*What to do*: Please count the lines below that contain the word "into", and reply with that number alone.

Stored items from a collection:

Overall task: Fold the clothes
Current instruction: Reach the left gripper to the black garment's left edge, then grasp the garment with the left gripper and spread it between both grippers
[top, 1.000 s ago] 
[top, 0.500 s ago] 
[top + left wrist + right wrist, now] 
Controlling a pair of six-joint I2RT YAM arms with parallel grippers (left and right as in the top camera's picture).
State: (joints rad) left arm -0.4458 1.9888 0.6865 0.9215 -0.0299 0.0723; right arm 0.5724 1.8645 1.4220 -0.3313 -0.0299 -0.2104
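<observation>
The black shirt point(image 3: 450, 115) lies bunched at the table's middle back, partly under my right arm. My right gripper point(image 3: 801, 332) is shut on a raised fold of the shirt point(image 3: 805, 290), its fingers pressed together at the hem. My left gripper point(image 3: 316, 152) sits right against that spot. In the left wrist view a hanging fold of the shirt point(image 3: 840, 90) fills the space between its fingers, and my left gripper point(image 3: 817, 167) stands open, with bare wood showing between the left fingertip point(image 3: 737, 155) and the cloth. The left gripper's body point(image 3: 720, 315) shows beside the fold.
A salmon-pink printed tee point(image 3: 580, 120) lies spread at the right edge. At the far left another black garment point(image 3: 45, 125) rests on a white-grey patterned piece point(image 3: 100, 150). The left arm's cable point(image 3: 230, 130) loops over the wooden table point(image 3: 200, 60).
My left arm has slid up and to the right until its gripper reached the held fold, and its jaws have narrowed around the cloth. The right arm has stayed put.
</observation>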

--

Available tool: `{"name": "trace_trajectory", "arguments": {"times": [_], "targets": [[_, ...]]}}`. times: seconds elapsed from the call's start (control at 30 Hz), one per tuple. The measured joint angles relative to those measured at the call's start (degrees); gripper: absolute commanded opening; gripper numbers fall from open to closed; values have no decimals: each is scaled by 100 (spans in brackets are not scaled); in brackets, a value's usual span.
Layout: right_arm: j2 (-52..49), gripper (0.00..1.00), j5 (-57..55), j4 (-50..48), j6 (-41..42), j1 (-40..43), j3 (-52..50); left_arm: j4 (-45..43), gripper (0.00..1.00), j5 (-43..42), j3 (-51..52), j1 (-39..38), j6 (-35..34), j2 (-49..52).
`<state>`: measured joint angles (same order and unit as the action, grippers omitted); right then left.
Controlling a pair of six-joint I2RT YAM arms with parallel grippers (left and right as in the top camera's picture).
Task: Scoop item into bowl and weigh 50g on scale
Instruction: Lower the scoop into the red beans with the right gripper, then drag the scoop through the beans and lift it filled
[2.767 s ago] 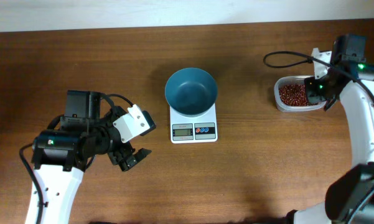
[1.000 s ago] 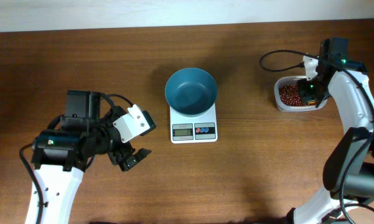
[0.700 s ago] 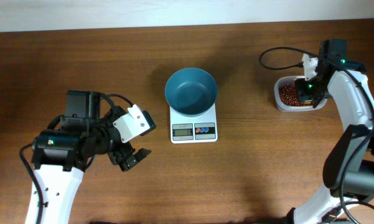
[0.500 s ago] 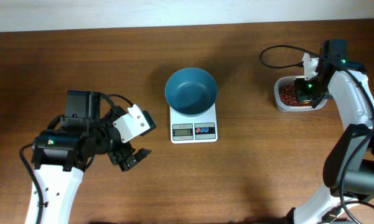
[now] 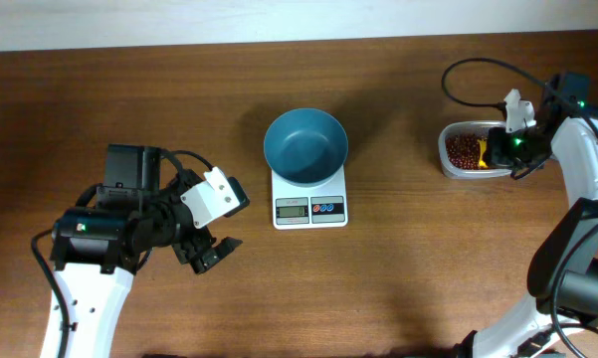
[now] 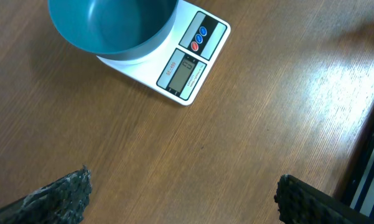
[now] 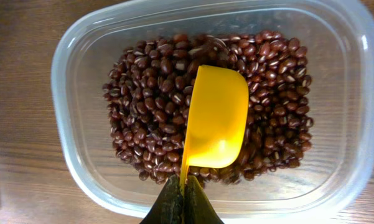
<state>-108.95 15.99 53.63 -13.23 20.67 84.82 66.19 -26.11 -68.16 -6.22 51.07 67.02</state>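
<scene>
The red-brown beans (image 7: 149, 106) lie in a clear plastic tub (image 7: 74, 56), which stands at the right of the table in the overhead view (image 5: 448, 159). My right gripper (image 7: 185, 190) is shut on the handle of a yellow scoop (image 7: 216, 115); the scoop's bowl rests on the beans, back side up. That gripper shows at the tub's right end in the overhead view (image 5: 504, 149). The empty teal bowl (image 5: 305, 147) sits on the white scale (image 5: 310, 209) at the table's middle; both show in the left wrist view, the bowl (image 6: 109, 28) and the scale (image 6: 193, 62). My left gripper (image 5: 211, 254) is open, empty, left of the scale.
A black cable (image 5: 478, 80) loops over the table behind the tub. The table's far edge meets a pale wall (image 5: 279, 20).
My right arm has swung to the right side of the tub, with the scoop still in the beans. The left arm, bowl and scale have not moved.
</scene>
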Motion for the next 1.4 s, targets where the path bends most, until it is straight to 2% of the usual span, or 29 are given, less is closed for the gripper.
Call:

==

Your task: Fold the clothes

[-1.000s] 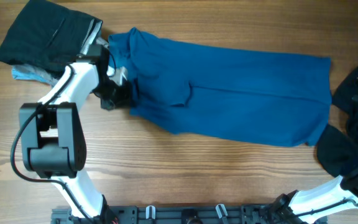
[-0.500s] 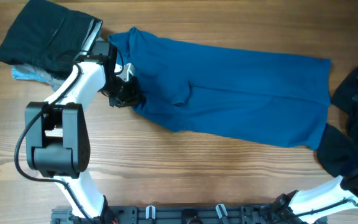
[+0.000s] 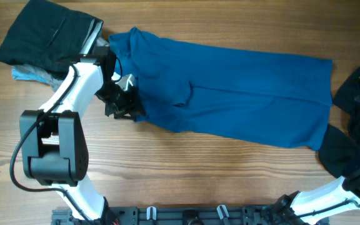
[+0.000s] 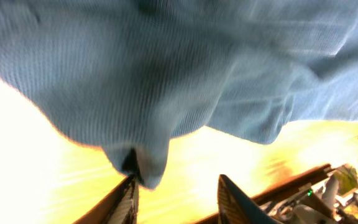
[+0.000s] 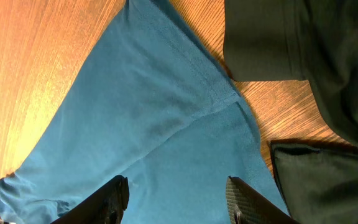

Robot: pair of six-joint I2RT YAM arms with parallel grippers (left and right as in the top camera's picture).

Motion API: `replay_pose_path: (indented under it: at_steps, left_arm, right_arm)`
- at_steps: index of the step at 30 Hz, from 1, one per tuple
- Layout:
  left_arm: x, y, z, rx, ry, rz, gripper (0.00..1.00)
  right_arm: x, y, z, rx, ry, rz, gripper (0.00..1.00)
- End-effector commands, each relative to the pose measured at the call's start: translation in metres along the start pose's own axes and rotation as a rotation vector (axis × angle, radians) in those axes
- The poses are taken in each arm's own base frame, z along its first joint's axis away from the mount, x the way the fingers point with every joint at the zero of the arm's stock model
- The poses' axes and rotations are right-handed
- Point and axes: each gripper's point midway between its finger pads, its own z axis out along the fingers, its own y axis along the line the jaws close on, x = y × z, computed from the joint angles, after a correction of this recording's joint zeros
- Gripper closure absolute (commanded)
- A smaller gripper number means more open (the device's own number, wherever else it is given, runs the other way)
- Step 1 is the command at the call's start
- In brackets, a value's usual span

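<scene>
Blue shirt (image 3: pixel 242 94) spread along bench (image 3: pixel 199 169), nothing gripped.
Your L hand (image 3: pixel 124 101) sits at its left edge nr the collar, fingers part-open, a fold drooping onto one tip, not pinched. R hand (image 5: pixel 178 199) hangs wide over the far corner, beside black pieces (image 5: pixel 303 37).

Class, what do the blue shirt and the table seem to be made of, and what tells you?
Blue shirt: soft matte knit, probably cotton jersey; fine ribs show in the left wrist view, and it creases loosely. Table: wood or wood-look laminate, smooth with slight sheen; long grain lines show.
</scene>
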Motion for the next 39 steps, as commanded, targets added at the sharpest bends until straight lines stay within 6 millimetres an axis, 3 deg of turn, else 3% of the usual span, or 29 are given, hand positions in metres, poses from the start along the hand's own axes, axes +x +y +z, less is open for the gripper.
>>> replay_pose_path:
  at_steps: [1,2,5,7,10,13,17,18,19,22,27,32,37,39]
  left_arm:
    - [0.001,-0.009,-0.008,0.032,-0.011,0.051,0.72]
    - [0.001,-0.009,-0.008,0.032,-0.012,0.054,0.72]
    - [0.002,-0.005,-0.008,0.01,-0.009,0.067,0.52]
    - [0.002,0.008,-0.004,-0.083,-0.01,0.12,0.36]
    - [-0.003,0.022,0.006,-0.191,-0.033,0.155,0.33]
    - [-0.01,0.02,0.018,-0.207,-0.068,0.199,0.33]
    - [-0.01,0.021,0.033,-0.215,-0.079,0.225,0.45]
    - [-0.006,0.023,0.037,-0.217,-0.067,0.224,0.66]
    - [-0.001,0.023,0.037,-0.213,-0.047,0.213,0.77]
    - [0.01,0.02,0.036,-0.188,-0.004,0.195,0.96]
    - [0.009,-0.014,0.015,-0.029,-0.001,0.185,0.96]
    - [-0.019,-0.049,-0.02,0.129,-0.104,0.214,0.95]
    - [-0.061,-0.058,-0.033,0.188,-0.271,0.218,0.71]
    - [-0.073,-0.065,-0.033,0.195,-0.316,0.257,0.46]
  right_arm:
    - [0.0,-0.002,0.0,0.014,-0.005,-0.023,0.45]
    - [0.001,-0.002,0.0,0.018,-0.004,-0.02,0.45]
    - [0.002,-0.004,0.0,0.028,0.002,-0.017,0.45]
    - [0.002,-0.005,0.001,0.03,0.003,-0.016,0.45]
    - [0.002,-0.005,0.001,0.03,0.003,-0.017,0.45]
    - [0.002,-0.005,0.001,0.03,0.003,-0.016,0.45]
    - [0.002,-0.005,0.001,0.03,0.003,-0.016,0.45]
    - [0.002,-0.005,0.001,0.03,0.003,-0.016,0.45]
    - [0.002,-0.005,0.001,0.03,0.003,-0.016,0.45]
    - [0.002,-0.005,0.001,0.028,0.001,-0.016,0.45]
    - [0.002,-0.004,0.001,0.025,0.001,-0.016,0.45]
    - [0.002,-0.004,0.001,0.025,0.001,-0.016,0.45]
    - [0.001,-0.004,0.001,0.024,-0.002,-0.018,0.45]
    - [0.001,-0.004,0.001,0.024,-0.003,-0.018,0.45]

*Written answer*: 2